--- Prompt ---
Only the pictures should be left out; repeat the rest of the data exactly.
══ Source data ══
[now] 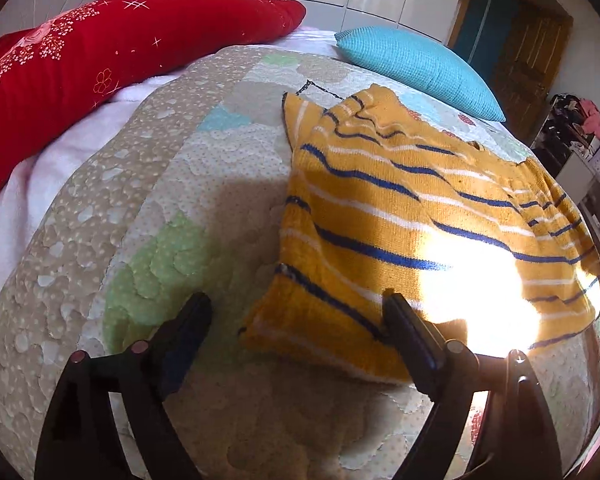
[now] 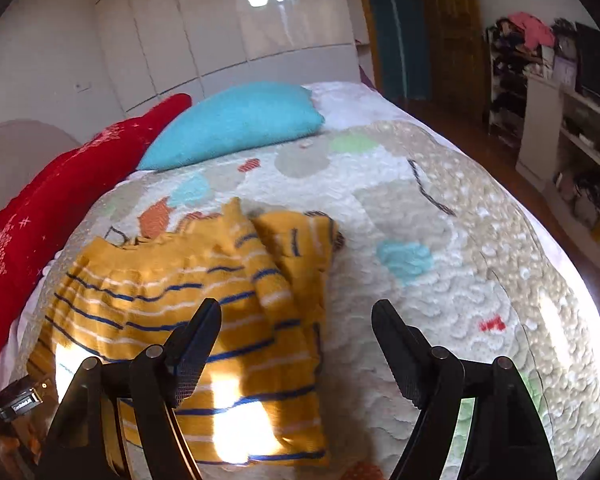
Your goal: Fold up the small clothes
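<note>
A small yellow knit sweater (image 1: 400, 216) with blue and white stripes lies partly folded on the quilted bedspread (image 1: 140, 200). It also shows in the right wrist view (image 2: 204, 304), with a sleeve folded over near its right side. My left gripper (image 1: 296, 316) is open and empty, just above the sweater's near left corner, its right finger over the hem. My right gripper (image 2: 298, 320) is open and empty, hovering over the sweater's right edge, its left finger above the cloth.
A red pillow (image 1: 100, 52) and a turquoise pillow (image 1: 416, 64) lie at the head of the bed. White wardrobe doors (image 2: 220, 20) stand behind. Cluttered shelves (image 2: 560, 92) and a wooden door stand past the bed's right edge. Strong sunlight falls on the sweater.
</note>
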### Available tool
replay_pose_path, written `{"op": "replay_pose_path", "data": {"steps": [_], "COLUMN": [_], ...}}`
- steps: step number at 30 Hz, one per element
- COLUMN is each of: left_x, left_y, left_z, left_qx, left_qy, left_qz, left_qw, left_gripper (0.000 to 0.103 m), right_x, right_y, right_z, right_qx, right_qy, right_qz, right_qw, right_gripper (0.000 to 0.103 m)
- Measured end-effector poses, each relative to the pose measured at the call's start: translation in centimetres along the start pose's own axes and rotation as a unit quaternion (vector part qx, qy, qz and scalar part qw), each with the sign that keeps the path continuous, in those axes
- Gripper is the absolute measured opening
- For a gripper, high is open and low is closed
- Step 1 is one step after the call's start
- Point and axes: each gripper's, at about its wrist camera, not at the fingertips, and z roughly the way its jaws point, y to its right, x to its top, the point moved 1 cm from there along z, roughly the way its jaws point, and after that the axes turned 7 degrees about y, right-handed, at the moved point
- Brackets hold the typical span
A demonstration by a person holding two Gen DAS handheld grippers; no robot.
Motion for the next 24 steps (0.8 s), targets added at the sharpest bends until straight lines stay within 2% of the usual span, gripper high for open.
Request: {"op": "replay_pose_path", "data": {"steps": [1, 3, 4, 6, 9, 12, 14, 18, 22, 23, 24], "left_x": [0.0, -0.1, -0.1, -0.1, 0.0, 0.0, 0.0, -0.1, -0.1, -0.1, -0.1], "left_y": [0.0, -0.1, -0.1, 0.0, 0.0, -0.2, -0.3, -0.7, -1.8, -2.1, -2.6], "left_z": [0.0, 0.0, 0.0, 0.1, 0.1, 0.2, 0.2, -0.1, -0.8, -1.0, -1.3], "left_qx": [-0.002, -0.006, -0.008, -0.009, -0.01, -0.016, -0.023, -0.037, -0.051, -0.054, -0.057], "left_qy": [0.001, 0.001, 0.0, 0.0, 0.001, 0.001, 0.002, 0.01, 0.032, 0.039, 0.046], "left_qz": [-0.001, -0.002, -0.003, -0.002, -0.001, -0.004, -0.007, -0.02, -0.05, -0.06, -0.072], "left_qw": [1.0, 1.0, 1.0, 1.0, 0.9999, 0.9999, 0.9997, 0.9991, 0.9969, 0.996, 0.9947], "left_gripper": [0.089, 0.09, 0.091, 0.092, 0.093, 0.094, 0.095, 0.096, 0.096, 0.096, 0.096], "right_x": [0.3, 0.4, 0.2, -0.1, -0.1, 0.6, 1.1, 1.6, 1.6, 1.4, 1.0], "right_y": [-1.2, -3.4, -4.0, -4.3, -2.2, -0.8, -1.3, -4.1, -9.6, -11.4, -13.3], "right_z": [0.4, 2.7, 4.3, 7.6, 10.8, 11.6, 11.2, 8.4, 6.3, 6.3, 6.4], "right_qx": [0.024, 0.079, 0.087, 0.063, 0.001, -0.027, -0.076, -0.03, 0.031, 0.047, 0.063], "right_qy": [-0.002, -0.035, -0.054, -0.08, -0.076, -0.074, -0.076, -0.061, -0.052, -0.057, -0.065], "right_qz": [-0.009, -0.015, -0.017, -0.027, -0.017, 0.002, -0.025, -0.043, -0.075, -0.087, -0.1], "right_qw": [1.0, 0.996, 0.995, 0.994, 0.997, 0.997, 0.994, 0.997, 0.995, 0.994, 0.991], "right_gripper": [0.082, 0.082, 0.082, 0.08, 0.08, 0.082, 0.082, 0.082, 0.082, 0.079, 0.069]}}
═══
--- Result ---
[now] 
[now] 
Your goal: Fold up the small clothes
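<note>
A small yellow knit sweater (image 1: 400, 216) with blue and white stripes lies partly folded on the quilted bedspread (image 1: 140, 200). It also shows in the right wrist view (image 2: 204, 304), with a sleeve folded over near its right side. My left gripper (image 1: 296, 316) is open and empty, just above the sweater's near left corner, its right finger over the hem. My right gripper (image 2: 298, 320) is open and empty, hovering over the sweater's right edge, its left finger above the cloth.
A red pillow (image 1: 100, 52) and a turquoise pillow (image 1: 416, 64) lie at the head of the bed. White wardrobe doors (image 2: 220, 20) stand behind. Cluttered shelves (image 2: 560, 92) and a wooden door stand past the bed's right edge. Strong sunlight falls on the sweater.
</note>
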### Available tool
replay_pose_path, written `{"op": "replay_pose_path", "data": {"steps": [_], "COLUMN": [_], ...}}`
- steps: step number at 30 Hz, one per element
- COLUMN is each of: left_x, left_y, left_z, left_qx, left_qy, left_qz, left_qw, left_gripper (0.000 to 0.103 m), right_x, right_y, right_z, right_qx, right_qy, right_qz, right_qw, right_gripper (0.000 to 0.103 m)
- Measured end-effector poses, each relative to the pose measured at the call's start: translation in centimetres along the start pose's own axes and rotation as a unit quaternion (vector part qx, qy, qz and scalar part qw), each with the sign that keeps the path continuous, in those axes
- Gripper is the absolute measured opening
- For a gripper, high is open and low is closed
- Step 1 is one step after the call's start
- Point and axes: each gripper's, at about its wrist camera, not at the fingertips, and z roughly the way its jaws point, y to its right, x to its top, the point moved 1 cm from there along z, roughly the way its jaws point, and after that the axes turned 7 degrees about y, right-handed, at the moved point
- Brackets hold the typical span
A demonstration by a person holding two Gen DAS handheld grippers; no robot.
Motion for the next 24 steps (0.8 s), targets added at the sharpest bends until straight lines stay within 2% of the usual span, gripper high for open.
Request: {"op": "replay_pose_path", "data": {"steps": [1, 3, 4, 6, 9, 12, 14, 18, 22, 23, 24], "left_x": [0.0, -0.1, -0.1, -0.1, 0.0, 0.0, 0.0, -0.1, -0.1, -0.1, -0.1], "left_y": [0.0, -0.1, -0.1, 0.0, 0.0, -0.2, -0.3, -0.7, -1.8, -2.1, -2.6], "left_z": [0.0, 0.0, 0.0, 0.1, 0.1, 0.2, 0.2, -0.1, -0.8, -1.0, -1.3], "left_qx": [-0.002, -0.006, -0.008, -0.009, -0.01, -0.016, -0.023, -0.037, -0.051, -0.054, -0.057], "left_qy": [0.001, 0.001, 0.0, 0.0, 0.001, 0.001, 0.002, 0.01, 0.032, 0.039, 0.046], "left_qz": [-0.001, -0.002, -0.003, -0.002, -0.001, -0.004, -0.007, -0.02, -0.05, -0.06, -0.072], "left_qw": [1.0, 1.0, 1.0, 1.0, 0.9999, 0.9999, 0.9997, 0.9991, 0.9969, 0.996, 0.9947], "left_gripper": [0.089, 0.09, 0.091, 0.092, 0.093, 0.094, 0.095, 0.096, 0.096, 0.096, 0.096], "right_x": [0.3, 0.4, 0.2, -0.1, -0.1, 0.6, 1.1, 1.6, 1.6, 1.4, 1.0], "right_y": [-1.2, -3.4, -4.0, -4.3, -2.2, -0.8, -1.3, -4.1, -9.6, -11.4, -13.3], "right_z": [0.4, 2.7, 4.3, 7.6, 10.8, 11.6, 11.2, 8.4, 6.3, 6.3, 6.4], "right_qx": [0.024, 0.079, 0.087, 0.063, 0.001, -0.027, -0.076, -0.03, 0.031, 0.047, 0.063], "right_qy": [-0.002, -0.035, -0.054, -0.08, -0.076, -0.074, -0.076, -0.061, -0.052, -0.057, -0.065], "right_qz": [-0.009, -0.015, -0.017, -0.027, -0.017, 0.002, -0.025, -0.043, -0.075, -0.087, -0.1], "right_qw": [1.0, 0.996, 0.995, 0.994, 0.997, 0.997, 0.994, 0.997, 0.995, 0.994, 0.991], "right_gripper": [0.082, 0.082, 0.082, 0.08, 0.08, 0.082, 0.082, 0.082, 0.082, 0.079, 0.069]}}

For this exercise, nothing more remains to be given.